TASK TO COMPLETE :: Search the material for "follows" and show all lines that contain it.

DATA FOR PROCESSING ::
-- -- --
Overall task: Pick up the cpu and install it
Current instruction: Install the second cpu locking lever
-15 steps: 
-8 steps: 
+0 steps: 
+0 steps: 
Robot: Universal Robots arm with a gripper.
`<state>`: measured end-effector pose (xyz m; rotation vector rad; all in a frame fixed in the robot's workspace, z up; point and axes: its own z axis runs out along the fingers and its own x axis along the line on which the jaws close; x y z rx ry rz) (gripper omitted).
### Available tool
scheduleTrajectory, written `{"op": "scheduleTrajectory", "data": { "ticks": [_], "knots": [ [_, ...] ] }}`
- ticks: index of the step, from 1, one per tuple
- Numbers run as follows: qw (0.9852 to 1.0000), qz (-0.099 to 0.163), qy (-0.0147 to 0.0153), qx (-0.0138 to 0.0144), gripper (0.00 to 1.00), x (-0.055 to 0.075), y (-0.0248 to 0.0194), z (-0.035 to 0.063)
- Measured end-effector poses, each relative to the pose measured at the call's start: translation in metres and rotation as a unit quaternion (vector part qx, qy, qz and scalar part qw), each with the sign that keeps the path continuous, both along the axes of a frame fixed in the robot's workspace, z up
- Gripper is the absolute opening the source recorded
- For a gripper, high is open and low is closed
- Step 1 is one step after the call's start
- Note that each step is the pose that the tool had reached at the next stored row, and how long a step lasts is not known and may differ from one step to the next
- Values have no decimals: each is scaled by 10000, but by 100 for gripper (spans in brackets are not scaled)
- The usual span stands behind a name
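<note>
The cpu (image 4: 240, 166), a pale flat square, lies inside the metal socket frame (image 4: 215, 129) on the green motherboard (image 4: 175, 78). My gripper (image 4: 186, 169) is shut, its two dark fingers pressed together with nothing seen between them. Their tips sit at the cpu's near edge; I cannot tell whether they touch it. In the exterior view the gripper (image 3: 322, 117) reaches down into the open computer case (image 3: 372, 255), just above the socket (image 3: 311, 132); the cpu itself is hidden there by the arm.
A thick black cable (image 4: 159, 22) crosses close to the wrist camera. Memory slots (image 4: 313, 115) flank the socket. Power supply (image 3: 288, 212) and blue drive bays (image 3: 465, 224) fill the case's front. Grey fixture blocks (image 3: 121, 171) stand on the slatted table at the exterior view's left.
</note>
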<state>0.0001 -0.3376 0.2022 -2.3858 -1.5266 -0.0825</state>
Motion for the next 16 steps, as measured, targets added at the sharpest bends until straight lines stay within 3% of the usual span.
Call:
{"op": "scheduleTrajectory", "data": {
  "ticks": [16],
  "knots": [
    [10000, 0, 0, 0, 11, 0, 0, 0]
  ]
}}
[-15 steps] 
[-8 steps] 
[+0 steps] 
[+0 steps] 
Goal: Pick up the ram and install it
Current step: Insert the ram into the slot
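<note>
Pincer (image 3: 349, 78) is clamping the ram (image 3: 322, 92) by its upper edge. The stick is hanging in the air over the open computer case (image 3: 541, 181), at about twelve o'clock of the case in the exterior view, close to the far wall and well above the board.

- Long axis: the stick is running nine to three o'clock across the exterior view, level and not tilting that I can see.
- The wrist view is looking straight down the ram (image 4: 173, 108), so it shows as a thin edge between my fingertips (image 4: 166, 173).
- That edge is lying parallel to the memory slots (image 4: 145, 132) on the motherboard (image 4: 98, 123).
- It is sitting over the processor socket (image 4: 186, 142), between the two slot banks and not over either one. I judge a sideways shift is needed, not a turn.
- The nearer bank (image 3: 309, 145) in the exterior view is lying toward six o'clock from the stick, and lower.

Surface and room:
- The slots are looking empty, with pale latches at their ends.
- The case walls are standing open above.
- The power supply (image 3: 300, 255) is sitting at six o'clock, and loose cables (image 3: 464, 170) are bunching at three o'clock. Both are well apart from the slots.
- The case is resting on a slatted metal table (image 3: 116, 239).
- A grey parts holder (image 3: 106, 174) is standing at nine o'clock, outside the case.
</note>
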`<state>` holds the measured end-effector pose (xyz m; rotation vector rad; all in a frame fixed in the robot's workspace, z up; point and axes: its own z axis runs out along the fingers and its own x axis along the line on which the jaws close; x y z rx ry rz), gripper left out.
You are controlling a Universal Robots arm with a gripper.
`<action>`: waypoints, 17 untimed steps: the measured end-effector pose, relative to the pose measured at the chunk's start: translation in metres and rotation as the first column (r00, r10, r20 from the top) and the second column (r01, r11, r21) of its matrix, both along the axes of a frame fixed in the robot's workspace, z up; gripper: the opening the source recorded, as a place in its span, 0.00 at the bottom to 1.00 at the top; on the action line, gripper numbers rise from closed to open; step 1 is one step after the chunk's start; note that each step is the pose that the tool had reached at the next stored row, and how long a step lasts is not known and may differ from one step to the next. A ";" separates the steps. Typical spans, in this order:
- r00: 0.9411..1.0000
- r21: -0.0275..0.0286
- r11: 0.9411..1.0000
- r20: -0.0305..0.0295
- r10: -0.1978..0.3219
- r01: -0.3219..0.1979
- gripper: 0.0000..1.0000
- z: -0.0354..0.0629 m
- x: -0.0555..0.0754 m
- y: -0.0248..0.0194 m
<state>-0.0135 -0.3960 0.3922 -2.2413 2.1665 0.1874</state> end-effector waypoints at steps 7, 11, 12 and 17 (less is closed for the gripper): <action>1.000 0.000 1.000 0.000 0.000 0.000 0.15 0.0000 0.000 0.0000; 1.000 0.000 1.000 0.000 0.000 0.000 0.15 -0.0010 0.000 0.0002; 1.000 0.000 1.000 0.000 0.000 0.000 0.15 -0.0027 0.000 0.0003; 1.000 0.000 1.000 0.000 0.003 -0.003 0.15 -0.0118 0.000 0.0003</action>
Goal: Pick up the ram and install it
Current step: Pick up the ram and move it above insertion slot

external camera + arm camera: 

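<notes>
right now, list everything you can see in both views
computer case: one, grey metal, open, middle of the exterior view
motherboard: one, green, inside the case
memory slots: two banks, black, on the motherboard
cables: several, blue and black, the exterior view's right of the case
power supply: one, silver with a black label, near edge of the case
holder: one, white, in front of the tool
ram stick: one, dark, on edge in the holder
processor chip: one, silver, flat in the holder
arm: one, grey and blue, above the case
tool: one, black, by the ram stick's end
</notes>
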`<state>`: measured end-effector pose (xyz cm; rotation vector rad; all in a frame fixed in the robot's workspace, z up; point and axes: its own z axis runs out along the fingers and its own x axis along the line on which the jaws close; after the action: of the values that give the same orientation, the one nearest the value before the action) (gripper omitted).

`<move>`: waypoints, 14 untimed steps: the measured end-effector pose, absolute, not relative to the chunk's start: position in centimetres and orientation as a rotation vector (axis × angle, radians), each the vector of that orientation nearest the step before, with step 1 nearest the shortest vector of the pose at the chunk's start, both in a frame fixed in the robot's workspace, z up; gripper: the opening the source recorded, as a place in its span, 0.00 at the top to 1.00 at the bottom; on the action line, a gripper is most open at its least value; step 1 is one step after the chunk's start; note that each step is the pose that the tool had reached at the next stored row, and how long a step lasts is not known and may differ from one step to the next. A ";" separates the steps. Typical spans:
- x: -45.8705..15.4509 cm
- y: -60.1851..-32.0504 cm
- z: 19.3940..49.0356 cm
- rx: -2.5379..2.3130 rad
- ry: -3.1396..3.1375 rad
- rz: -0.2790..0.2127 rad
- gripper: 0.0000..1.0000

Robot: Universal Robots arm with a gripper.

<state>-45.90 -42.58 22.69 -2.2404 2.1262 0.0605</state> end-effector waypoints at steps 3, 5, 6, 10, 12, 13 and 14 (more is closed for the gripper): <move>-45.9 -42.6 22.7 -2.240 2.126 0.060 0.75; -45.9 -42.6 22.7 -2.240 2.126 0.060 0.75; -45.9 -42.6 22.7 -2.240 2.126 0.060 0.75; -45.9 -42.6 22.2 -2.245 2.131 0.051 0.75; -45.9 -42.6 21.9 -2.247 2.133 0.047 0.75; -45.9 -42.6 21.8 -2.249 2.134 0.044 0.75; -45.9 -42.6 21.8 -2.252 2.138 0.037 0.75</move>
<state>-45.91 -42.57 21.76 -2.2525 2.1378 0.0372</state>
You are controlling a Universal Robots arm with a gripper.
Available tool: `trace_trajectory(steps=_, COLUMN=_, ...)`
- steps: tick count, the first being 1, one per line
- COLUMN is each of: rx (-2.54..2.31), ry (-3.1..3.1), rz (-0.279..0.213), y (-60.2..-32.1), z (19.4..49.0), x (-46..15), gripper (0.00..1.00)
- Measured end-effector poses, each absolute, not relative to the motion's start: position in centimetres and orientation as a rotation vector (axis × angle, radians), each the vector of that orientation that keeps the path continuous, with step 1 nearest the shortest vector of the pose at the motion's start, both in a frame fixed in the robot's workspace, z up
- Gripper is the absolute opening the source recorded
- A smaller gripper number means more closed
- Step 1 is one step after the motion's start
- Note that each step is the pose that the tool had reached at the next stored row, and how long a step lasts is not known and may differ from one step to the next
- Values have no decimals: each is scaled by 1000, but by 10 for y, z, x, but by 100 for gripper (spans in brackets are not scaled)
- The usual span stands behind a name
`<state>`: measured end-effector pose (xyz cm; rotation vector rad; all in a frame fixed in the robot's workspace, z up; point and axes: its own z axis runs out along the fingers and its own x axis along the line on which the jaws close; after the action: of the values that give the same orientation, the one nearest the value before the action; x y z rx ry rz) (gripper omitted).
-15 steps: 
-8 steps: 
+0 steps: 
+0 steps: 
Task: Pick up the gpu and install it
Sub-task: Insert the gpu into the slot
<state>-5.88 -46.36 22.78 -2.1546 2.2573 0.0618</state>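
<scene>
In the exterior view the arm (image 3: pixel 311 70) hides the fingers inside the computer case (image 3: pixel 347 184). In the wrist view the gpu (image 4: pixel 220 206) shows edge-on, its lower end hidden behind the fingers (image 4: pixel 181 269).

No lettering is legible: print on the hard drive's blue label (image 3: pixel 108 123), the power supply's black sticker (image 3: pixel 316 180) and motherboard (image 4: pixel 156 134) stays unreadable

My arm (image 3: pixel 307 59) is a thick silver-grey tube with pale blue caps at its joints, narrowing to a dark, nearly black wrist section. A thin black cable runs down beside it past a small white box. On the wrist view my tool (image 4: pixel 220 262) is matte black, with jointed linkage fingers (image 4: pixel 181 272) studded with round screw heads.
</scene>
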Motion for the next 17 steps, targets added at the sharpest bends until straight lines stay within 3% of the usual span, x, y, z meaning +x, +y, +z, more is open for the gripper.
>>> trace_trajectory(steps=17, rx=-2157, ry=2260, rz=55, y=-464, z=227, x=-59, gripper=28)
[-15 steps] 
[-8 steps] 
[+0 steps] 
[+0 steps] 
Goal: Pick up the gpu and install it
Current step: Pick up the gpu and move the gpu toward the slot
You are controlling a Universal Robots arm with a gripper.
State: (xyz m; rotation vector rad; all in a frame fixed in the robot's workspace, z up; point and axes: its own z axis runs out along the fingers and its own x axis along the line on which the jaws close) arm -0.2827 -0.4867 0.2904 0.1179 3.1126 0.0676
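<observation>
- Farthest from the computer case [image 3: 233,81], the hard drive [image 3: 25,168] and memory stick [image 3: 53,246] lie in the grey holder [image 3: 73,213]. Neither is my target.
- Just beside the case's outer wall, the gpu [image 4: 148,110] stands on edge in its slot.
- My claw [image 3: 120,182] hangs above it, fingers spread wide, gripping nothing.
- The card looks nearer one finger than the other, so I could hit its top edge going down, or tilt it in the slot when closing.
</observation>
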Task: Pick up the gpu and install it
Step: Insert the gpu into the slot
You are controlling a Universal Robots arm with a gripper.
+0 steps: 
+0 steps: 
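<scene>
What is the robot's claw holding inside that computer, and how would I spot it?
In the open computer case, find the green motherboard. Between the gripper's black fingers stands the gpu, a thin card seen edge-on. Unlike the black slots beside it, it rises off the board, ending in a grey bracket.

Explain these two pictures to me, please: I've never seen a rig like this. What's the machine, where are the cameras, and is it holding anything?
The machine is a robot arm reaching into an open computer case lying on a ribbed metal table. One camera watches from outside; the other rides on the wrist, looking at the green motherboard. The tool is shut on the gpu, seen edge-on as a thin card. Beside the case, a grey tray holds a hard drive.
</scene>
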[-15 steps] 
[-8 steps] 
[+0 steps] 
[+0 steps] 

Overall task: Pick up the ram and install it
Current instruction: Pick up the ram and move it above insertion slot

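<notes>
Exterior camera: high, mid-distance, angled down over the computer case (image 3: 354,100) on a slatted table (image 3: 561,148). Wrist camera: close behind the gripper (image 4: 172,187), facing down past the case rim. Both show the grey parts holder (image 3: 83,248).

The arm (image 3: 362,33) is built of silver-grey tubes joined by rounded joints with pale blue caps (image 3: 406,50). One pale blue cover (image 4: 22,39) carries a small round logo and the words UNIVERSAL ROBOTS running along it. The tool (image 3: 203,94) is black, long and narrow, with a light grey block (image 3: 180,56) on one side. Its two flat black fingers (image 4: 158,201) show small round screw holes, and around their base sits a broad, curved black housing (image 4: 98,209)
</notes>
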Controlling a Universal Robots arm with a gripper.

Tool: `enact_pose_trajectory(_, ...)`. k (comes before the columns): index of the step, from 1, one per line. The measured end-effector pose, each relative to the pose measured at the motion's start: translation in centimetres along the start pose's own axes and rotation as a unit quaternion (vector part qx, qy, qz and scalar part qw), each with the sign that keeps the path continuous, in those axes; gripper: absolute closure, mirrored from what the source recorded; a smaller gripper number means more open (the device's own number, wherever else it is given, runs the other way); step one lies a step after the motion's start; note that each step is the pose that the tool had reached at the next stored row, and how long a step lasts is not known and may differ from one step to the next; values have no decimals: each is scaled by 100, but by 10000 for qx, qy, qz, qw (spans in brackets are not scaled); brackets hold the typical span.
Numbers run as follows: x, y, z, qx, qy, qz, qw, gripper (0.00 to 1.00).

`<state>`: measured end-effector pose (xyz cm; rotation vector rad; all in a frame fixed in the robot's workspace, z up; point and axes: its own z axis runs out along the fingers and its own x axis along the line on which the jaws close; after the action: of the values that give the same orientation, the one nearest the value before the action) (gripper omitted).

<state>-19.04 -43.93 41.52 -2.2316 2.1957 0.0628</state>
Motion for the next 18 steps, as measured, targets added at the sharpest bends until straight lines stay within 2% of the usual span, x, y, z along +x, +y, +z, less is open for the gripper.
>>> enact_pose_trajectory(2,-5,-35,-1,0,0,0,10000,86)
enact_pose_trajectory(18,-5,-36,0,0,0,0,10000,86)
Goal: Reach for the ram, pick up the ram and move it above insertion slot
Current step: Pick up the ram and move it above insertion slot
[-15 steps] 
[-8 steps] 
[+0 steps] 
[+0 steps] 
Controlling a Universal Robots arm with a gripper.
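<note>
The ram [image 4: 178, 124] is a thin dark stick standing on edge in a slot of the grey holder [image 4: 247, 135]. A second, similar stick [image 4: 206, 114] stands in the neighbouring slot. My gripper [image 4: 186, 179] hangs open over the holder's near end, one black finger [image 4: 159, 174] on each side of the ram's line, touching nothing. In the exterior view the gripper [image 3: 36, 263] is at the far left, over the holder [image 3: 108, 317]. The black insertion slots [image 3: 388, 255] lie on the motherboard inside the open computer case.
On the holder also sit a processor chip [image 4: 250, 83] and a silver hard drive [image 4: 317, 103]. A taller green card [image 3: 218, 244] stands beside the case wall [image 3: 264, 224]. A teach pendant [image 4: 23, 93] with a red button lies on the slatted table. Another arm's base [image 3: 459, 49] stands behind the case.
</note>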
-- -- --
COMPLETED EXERCISE ::
- Numbers run as follows: qw (0.9852 to 1.0000), qz (-0.099 to 0.163), qy (-0.0147 to 0.0153), qx (-0.0138 to 0.0144), gripper (0.00 to 1.00), x (-0.055 to 0.075), y (-0.0248 to 0.0194), z (-0.035 to 0.063)
Numbers run as follows: x, y, z, qx, qy, qz, qw, gripper (0.00 to 1.00).

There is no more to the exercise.